To do =
Each line below must be reproduced exactly, though the pictures are to be dropped.

Data provided =
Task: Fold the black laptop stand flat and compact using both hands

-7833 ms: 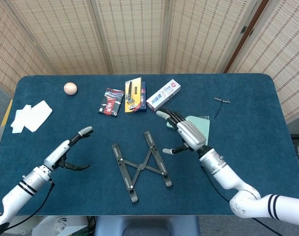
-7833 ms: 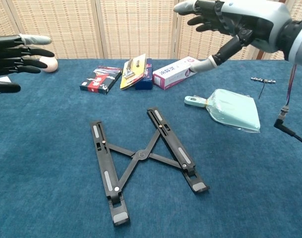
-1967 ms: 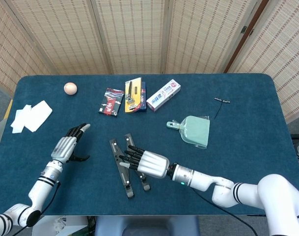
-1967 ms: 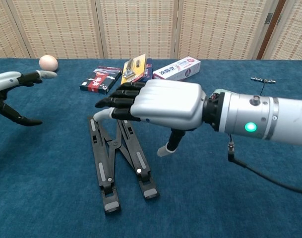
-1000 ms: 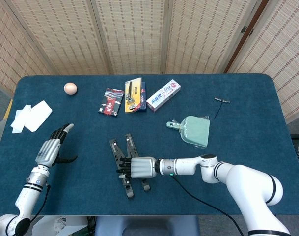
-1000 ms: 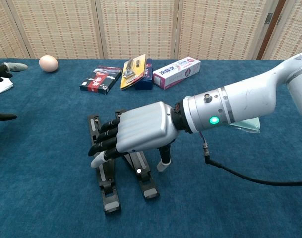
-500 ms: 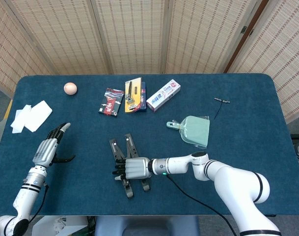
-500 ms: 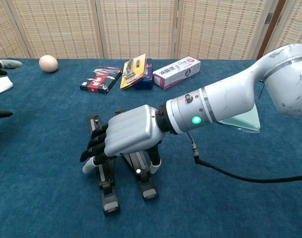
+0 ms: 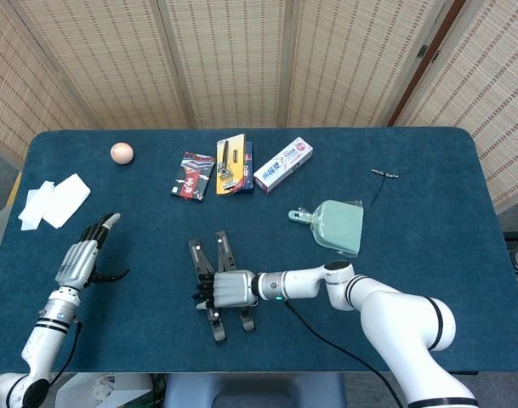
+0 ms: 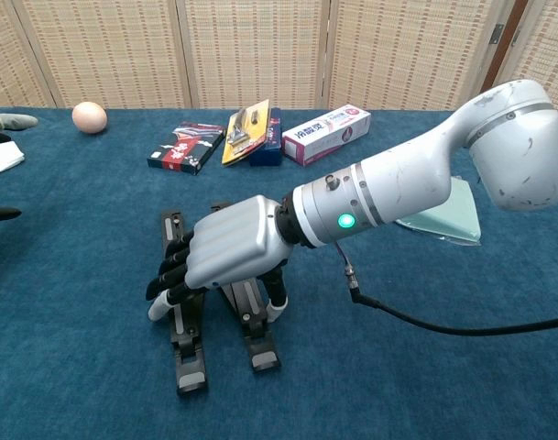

Answer area =
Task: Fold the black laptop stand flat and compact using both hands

-7833 ms: 
-7833 ms: 
-1967 ms: 
-1967 ms: 
-1000 ms: 
-1000 ms: 
-500 ms: 
-500 ms: 
+0 ms: 
+0 ms: 

Output for this exercise is complete.